§ **Task requirements**
Beginning with the line that contains "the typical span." in the material below, print each line exactly until the line that contains "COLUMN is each" has been printed, then stop.
--- START ---
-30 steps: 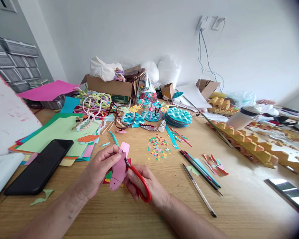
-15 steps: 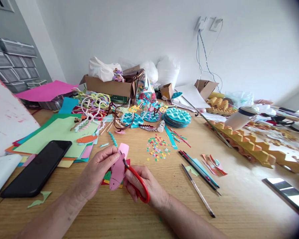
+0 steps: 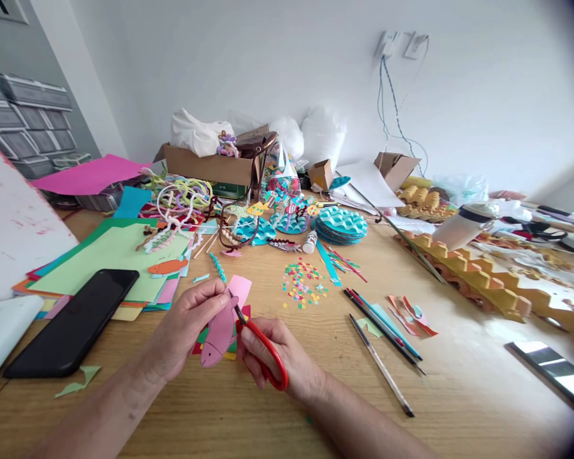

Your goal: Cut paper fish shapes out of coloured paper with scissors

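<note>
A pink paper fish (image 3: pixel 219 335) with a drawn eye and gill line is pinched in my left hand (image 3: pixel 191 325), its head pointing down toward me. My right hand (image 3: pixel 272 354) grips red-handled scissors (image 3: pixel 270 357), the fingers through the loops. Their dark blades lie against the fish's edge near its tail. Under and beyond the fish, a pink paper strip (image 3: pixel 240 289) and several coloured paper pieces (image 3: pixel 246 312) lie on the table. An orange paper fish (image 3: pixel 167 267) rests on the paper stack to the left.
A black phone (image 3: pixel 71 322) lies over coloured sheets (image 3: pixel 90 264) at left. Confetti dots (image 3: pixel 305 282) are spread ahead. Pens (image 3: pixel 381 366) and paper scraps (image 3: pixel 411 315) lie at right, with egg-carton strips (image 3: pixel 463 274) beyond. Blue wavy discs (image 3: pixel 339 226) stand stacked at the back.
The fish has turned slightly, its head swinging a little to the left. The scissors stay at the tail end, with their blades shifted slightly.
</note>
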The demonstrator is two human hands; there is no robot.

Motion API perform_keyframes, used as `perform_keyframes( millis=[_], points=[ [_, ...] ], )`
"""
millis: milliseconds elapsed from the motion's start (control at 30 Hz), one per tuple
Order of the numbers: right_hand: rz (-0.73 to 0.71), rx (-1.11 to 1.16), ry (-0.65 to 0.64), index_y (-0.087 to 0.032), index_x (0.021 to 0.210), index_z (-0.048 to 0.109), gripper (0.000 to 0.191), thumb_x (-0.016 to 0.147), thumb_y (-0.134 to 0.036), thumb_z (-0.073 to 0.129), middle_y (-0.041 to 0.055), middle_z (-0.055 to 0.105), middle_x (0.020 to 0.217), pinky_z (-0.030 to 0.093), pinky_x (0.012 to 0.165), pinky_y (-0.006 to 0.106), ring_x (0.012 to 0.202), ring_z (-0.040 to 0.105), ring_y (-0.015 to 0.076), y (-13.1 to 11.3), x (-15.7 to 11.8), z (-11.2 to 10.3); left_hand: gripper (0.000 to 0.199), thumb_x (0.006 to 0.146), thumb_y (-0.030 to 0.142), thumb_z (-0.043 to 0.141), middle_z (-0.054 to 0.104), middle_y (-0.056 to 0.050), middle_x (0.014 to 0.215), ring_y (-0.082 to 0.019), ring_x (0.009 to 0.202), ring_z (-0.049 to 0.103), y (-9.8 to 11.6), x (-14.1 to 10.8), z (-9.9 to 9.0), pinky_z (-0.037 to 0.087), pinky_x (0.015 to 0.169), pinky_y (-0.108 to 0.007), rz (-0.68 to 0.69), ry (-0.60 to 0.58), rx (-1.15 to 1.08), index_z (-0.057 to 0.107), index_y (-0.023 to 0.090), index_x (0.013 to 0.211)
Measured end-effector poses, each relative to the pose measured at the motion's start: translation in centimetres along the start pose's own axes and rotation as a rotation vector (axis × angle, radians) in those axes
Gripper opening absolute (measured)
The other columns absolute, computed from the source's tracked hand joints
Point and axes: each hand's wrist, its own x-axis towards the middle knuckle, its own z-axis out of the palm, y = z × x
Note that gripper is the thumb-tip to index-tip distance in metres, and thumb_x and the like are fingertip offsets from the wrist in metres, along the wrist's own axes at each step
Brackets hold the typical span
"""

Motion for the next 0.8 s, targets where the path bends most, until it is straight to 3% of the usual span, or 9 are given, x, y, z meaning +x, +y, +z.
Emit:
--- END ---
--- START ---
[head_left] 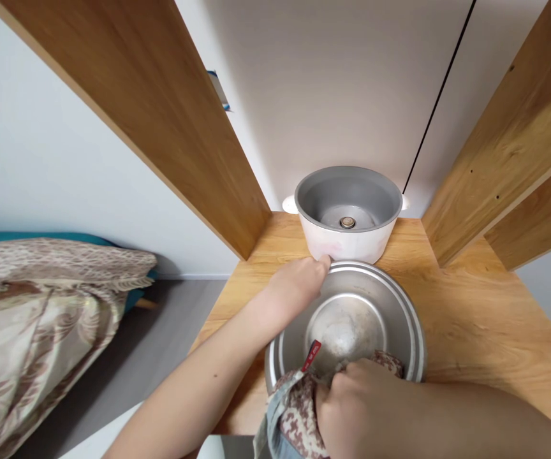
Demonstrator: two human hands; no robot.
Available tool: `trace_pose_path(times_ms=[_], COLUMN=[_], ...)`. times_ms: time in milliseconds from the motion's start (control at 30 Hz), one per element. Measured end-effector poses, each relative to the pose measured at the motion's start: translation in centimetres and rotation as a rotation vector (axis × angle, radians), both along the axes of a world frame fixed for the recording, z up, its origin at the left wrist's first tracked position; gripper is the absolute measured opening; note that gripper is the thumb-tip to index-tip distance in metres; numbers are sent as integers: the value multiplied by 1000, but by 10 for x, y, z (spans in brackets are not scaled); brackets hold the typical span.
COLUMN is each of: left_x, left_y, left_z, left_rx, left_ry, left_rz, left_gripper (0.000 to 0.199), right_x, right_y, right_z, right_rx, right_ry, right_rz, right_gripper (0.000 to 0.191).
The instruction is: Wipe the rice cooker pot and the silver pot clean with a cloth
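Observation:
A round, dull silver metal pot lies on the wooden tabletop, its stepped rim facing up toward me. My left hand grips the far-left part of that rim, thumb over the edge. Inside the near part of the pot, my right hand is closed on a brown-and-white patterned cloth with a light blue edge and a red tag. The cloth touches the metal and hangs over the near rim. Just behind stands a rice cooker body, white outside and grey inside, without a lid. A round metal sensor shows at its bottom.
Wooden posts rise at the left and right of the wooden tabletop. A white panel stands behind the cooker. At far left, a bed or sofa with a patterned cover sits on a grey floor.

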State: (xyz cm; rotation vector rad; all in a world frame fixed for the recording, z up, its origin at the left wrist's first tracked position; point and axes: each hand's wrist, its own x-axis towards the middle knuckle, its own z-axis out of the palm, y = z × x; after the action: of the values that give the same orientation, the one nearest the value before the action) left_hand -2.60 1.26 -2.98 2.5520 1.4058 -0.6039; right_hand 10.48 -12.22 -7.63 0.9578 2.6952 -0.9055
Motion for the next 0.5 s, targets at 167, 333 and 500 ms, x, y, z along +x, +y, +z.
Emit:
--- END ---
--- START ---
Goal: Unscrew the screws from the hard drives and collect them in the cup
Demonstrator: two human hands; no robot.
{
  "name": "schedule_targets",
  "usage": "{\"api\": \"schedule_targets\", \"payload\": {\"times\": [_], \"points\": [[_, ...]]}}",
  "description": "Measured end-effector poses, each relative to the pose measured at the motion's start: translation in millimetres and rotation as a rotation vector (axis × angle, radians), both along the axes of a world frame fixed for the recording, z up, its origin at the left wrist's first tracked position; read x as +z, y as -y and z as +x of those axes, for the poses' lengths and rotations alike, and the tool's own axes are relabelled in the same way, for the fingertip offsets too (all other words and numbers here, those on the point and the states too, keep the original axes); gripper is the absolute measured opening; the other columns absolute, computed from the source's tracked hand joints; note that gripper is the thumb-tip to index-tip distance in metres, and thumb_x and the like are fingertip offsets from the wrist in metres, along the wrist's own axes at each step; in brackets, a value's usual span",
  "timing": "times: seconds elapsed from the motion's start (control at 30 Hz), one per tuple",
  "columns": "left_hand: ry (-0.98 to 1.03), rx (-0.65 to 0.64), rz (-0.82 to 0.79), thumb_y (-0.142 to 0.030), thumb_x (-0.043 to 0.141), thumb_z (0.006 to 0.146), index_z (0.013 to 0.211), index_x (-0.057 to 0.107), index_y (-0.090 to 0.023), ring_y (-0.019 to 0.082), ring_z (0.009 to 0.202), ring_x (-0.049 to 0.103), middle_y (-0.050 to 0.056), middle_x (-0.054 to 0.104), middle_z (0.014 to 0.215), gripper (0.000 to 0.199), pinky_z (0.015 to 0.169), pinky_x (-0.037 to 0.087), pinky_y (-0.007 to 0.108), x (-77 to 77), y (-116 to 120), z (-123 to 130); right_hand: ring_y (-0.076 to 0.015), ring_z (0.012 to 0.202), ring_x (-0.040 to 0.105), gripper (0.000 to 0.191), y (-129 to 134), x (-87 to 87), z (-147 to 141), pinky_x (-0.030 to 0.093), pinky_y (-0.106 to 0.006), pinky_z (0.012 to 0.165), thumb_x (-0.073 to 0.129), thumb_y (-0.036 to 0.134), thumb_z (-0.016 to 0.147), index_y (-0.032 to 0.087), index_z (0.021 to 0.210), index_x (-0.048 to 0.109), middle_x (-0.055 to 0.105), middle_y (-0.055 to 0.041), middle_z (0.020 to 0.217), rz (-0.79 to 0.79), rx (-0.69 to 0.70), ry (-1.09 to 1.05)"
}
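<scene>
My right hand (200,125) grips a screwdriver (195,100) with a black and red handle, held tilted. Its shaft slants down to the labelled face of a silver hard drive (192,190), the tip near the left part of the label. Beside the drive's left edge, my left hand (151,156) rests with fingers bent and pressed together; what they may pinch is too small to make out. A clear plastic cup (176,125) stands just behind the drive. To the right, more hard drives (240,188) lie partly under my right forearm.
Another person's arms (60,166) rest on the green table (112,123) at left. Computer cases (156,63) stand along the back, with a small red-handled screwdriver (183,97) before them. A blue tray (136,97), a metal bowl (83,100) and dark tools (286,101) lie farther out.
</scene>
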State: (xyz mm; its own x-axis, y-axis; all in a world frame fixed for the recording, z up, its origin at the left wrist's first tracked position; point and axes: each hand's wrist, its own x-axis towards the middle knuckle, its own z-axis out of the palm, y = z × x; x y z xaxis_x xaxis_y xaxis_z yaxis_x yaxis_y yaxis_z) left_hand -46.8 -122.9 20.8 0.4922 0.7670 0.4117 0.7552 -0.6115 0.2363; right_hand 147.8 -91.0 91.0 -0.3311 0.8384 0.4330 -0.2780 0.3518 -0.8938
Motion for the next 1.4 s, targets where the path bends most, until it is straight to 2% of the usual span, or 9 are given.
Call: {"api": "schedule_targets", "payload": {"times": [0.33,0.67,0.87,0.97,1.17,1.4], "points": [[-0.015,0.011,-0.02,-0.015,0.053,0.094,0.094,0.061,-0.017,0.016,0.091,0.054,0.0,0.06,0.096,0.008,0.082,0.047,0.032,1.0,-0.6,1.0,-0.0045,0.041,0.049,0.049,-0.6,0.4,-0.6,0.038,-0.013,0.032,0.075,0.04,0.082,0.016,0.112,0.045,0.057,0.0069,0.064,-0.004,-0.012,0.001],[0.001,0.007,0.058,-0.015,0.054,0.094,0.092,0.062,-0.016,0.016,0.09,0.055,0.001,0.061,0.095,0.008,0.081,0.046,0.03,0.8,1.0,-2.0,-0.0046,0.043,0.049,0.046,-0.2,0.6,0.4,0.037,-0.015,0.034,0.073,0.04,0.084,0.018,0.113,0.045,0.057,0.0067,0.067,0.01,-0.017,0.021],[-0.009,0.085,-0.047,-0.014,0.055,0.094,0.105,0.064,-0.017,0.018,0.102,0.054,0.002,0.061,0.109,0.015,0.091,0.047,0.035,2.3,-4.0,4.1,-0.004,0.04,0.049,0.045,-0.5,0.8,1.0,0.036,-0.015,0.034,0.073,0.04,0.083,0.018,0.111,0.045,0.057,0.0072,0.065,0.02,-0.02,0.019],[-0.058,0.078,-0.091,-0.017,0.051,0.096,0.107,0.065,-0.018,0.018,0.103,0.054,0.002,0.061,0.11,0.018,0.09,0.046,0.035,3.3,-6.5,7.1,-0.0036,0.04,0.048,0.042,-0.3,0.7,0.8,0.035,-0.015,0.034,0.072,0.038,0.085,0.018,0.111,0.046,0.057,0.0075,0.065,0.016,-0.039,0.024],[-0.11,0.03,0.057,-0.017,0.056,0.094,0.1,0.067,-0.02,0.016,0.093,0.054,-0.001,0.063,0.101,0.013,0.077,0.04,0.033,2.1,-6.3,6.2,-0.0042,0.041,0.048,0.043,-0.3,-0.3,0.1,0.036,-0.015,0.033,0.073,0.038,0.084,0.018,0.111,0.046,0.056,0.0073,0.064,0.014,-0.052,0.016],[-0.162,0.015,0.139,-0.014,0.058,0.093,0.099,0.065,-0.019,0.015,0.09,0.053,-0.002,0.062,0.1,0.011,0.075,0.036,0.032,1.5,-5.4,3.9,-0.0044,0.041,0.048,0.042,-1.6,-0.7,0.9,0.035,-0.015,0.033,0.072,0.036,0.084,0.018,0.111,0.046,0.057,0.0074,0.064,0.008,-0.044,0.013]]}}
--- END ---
§ **Worked solution**
Available tool: `trace_pose_path(times_ms=[_], COLUMN=[_], ...)`. times_ms: time in milliseconds from the motion's start (control at 30 Hz), one per element. Measured end-effector poses, each relative to the pose measured at the motion's start: translation in centimetres and rotation as a rotation vector (axis × angle, radians), both along the axes of a world frame fixed for the recording, z up, its origin at the left wrist's first tracked position; gripper is the absolute measured opening; note that gripper is the thumb-tip to index-tip distance in metres; numbers are sent as integers: the value multiplied by 1000, but by 10 for x, y, z (spans in brackets are not scaled); brackets hold the typical span.
COLUMN is each of: left_x, left_y, left_z, left_rx, left_ry, left_rz, left_gripper (0.000 to 0.199), right_x, right_y, right_z, right_rx, right_ry, right_rz, right_gripper (0.000 to 0.191).

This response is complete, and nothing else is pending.